__What the exercise asks__. Work through the records below and tally every line containing "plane". Reply with the total alone.

(Items from a dataset)
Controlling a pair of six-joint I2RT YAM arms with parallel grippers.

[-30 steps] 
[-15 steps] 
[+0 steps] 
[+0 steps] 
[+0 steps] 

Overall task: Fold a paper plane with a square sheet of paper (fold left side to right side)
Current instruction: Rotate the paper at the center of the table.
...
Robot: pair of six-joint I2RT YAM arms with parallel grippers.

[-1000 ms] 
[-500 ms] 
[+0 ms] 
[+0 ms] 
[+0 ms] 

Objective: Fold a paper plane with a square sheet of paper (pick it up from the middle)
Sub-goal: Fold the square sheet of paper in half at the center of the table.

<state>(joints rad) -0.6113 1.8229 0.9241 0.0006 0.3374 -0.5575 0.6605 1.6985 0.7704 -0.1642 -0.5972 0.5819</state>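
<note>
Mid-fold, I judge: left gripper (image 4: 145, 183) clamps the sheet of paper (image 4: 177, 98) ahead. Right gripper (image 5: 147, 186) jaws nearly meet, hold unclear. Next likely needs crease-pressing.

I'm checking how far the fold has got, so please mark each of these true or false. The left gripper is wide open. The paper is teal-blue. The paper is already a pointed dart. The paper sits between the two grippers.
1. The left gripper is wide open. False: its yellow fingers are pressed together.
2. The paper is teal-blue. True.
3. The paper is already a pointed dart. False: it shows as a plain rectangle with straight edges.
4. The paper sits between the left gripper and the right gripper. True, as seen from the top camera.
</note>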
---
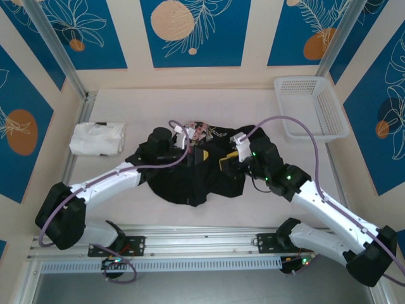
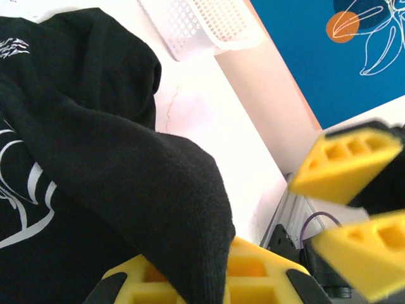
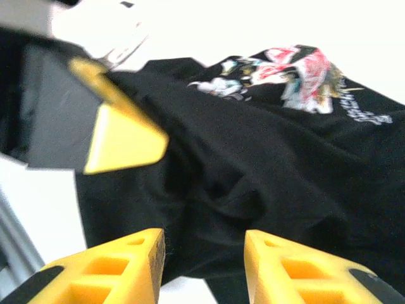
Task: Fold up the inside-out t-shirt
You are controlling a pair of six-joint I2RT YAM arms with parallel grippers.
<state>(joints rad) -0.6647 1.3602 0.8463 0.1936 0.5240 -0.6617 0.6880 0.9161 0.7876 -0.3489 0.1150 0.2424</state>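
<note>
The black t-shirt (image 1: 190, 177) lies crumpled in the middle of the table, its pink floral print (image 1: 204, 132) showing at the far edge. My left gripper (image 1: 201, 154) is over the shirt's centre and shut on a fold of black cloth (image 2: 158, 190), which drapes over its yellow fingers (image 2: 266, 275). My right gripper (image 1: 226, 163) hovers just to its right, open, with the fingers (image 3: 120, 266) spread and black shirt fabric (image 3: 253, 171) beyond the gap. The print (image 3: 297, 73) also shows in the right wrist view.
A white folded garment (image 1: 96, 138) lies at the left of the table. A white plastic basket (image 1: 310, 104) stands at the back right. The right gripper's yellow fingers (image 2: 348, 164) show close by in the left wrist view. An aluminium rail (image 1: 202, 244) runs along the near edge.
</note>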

__Reply to the exercise__. 2